**Your task**.
Would you reproduce exactly the lines below from the one holding "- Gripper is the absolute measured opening" through the one holding "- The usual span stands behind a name", inclusive, and no others?

*** Begin section ***

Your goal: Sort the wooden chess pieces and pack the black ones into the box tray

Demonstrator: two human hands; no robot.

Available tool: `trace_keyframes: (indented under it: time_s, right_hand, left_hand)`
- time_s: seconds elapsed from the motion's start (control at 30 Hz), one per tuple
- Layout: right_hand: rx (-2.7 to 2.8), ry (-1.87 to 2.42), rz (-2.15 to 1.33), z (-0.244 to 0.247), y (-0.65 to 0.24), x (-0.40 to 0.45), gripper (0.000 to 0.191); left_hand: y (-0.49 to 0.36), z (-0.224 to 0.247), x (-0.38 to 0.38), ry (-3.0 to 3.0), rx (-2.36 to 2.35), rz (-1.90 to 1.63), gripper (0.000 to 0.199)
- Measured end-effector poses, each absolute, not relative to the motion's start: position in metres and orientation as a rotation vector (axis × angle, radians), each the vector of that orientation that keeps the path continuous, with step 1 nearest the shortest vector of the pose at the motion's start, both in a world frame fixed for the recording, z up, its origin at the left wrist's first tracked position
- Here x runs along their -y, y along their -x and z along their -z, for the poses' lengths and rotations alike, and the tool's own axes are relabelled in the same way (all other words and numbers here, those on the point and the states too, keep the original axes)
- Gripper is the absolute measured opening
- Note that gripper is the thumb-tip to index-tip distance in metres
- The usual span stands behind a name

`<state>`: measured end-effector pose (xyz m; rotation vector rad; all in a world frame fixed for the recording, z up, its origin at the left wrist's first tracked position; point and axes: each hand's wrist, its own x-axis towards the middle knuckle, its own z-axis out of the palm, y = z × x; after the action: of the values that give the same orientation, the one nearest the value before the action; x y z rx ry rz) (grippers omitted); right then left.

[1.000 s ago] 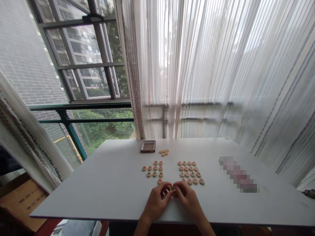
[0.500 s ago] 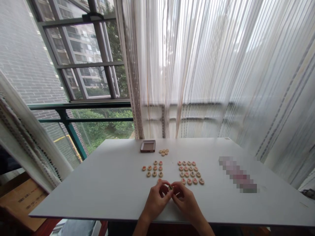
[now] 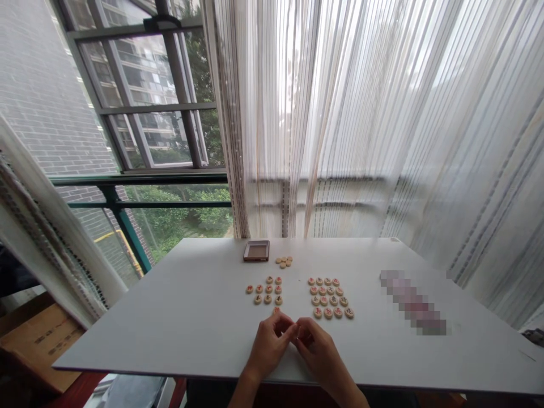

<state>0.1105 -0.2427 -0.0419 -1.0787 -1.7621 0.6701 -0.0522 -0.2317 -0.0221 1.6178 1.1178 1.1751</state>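
Note:
My left hand [image 3: 271,341] and my right hand [image 3: 319,347] meet just above the near part of the table, fingertips pinched together around a xiangqi piece. The fingers now hide almost all of that piece. Beyond my left hand lies a loose group of round wooden xiangqi pieces [image 3: 269,289] marked with red and dark characters. One red-marked piece [image 3: 276,310] sits right at my left fingertips, partly covered. Ahead of my right hand, more xiangqi pieces [image 3: 331,291] form neat rows, characters up.
Several blank-topped pieces [image 3: 284,262] cluster at the back beside a shallow open box [image 3: 256,259]. A pixelated pinkish object [image 3: 414,303] lies on the right of the white table [image 3: 170,328]. Behind the table hang sheer curtains [image 3: 340,141]; a cardboard box [image 3: 42,345] is at the lower left.
The piece between my fingertips has turned or been covered, so its dark-marked face no longer shows. Both hands stay in about the same place, and the view has shifted slightly.

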Motion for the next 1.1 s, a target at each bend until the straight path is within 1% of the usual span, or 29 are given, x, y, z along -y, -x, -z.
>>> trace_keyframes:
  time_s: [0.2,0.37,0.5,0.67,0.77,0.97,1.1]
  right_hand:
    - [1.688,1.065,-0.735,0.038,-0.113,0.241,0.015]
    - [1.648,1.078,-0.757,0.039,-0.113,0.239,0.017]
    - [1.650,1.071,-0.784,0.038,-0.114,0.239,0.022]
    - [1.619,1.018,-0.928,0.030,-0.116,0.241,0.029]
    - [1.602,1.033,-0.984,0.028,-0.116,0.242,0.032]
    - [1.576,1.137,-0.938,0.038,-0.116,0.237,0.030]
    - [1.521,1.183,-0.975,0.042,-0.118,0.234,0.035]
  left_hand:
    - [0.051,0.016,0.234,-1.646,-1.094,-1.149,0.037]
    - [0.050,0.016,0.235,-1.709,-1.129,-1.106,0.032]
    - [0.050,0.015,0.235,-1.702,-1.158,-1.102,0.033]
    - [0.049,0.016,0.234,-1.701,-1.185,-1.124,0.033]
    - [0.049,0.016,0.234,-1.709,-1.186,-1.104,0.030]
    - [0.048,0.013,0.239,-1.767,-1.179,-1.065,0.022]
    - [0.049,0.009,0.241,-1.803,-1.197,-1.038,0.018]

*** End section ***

**Response to this task**.
- Gripper is the absolute measured opening
- Note that gripper is the thumb-tip to index-tip distance in metres
- The usual span stands behind a name

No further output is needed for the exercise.